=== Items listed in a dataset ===
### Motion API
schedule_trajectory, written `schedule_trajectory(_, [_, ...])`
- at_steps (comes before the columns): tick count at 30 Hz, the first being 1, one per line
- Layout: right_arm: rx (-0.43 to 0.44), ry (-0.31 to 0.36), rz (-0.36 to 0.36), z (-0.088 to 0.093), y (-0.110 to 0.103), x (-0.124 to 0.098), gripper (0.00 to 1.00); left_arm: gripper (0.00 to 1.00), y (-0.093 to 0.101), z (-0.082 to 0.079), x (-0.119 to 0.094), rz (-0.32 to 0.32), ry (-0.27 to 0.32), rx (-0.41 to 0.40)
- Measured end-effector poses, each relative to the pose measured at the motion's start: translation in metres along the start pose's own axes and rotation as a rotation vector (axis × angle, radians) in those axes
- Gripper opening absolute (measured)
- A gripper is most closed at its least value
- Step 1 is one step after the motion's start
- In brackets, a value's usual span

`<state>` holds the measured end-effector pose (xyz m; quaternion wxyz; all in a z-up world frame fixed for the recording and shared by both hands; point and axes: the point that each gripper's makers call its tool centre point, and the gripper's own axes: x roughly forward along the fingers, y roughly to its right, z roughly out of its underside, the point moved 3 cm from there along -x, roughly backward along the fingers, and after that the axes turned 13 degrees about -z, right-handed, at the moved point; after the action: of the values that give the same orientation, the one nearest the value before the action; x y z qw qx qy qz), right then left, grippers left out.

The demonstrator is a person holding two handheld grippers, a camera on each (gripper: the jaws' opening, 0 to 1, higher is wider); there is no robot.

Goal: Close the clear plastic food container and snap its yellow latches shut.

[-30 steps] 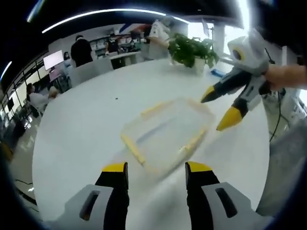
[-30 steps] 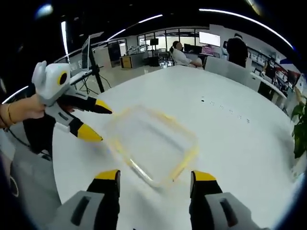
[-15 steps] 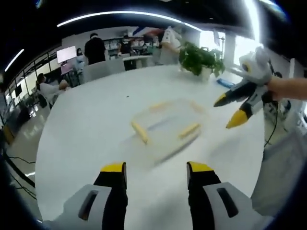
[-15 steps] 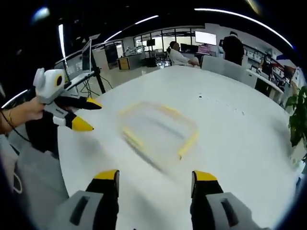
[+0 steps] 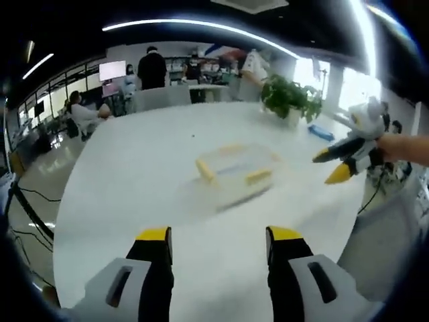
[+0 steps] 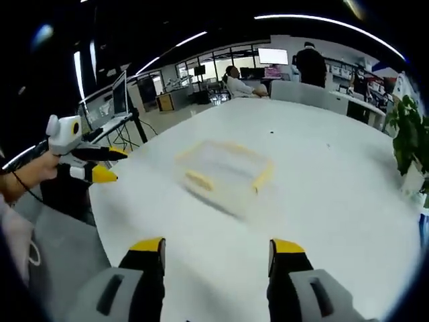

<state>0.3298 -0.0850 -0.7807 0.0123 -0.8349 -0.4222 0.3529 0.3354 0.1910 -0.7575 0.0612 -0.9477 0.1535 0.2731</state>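
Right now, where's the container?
The container sits on the white table, mid-frame in both gripper views, ahead of both open grippers and touched by neither. In the left gripper view the plant stands beyond it, toward the far right.

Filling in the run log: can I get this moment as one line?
left gripper: open, clear of container | right gripper: open, clear | clear food container: on white table, lid on | yellow latches: state unclear

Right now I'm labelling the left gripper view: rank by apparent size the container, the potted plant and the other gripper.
1. Clear plastic food container with yellow latches.
2. Other gripper and green potted plant: alike, and distances differ, so unranked.
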Motion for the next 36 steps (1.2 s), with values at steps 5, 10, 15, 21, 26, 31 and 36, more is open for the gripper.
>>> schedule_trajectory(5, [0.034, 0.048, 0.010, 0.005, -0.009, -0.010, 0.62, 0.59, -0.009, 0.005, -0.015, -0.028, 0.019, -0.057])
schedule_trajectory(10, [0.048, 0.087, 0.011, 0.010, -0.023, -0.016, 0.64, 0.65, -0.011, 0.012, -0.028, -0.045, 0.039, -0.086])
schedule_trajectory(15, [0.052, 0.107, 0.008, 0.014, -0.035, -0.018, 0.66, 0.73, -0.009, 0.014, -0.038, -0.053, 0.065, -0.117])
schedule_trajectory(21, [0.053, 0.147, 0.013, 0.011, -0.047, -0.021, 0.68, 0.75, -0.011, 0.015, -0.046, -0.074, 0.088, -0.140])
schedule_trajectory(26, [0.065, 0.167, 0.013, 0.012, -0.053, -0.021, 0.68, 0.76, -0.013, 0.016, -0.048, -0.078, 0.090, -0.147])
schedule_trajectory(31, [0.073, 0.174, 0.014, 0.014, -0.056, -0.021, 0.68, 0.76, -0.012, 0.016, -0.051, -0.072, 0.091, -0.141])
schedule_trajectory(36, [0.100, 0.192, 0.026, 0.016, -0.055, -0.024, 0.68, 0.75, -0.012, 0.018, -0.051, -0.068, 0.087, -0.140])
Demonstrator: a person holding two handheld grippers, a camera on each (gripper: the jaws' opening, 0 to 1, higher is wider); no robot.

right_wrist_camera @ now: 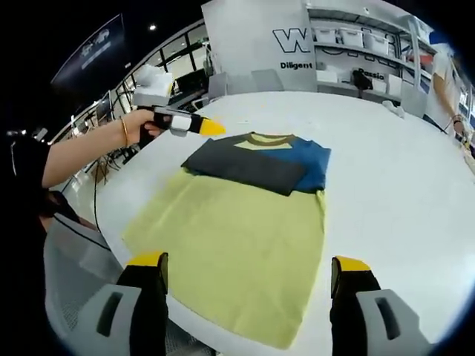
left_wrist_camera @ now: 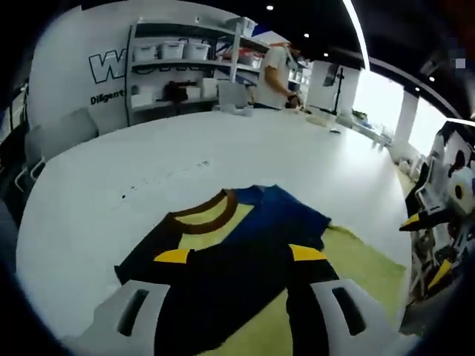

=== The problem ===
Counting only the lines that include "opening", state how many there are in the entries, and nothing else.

=== Result ===
3